People with dyslexia can express their thoughts and write their opinions without stressing about the correct words. This technology works best with a grammar and spelling checker to make the output more precise.
Examples of this technology include Apple Dictation, Windows 10 Speech Recognition, Google Docs Voice Typing, and Dragon by Nuance.

3. Digital Scanning Pens

Portable pen scanners use Optical Character Recognition (OCR) technology to convert scanned data into digital text. These devices can integrate a TTS system to transform the text file into an audio format.
Learners with dyslexia can use these “smart pens” on almost any learning material. It allows them to scan, edit, and print text information or convert it to audio files for easier consumption.
ScanMarker Air, C-Pen Reader, and IRISPen Air 7 are some of the popular pen scanners today.

4. Grammar and Spelling Checkers

The bread-and-butter of content writers and copywriters, most spelling and grammar checkers have people with dyslexia in mind. These proofreading tools work best with text-to-speech applications to ensure a more meaningful writing experience for learners with dyslexia.
These technologies focus on phonic approximations, allowing them to offer more accurate grammar and spell checks than built-in features in document applications (i.e., Microsoft Word).
Examples of these dyslexia-centric innovations include Grammarly, Hemingway Editor, LanguageTool, and Quillbot.

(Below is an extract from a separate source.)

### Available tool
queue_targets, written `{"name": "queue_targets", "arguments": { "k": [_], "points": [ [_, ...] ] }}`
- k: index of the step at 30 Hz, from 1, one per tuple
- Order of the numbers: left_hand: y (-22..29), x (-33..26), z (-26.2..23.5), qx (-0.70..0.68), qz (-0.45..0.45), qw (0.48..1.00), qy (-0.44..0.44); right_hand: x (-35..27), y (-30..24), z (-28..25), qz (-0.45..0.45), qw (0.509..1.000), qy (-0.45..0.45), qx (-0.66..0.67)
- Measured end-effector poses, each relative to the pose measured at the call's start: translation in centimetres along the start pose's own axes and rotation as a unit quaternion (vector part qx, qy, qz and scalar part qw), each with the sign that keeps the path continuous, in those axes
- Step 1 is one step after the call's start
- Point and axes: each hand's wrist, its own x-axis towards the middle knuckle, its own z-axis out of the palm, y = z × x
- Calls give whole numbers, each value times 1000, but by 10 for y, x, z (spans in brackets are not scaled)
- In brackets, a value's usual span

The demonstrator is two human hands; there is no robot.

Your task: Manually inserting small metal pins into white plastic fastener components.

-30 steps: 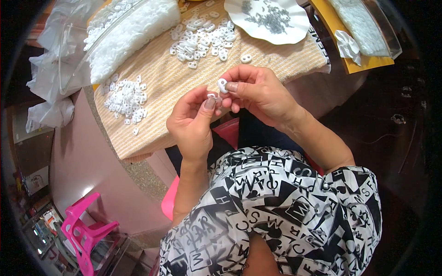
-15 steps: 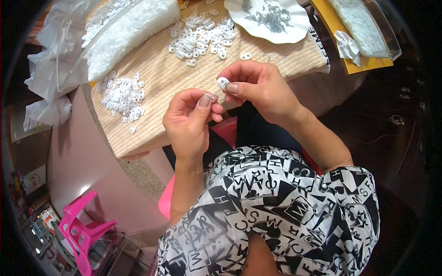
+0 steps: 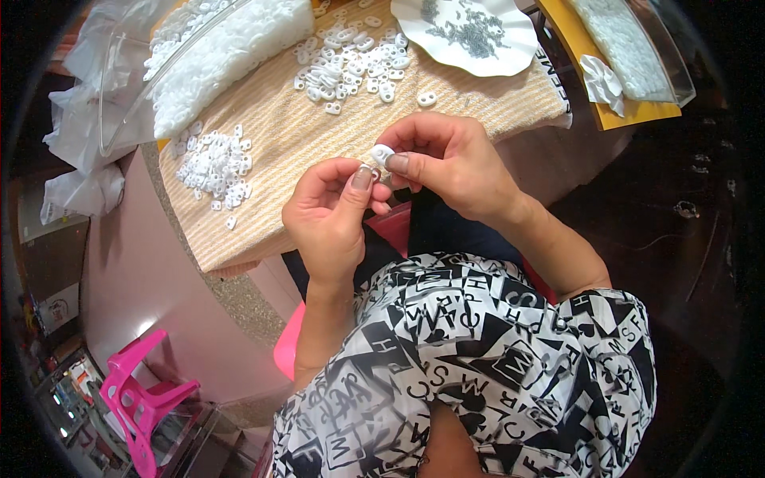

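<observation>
Above the near edge of the striped cloth (image 3: 279, 159), my two hands meet. My right hand (image 3: 458, 163) pinches a white oval plastic piece (image 3: 381, 153) between thumb and fingers. My left hand (image 3: 328, 215) is closed on a small white plastic piece (image 3: 375, 173), mostly covered by the thumb. The two pieces are close together; I cannot tell whether they touch. Beyond my hands lies a pile of white two-holed oval pieces (image 3: 347, 68), with a single oval piece (image 3: 427, 99) apart from it. Smaller white pieces (image 3: 213, 169) are heaped at the left.
A scalloped white plate (image 3: 514, 57) at the far side holds small grey metal parts (image 3: 474, 34). Clear bins of white pieces stand at far left (image 3: 231, 60) and far right (image 3: 629, 60). Crumpled white paper (image 3: 602, 84) lies by the right bin. A pink stool (image 3: 143, 402) is at lower left.
The oval piece in my right hand has come down and left, closer to the piece in my left hand. My left hand has shifted slightly right.
</observation>
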Motion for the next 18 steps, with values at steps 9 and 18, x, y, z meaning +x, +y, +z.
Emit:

5. Digital Display Controls

Some people with dyslexia find it challenging to process letters with excessively bright backgrounds. Moreover, expanded character spacing can create a “river” pattern between elements or characters. It makes focusing and reading more challenging.
Inverting the display screen’s backlighting from bright to dark can help learners with dyslexia focus on what they are reading. It also allows them to follow the material at a slightly faster pace than most people with dyslexia.

Learners with dyslexia are creative and strong problem-solvers. They might only have issues with language processing, but these five technologies can make life and learning easier and more fun for them.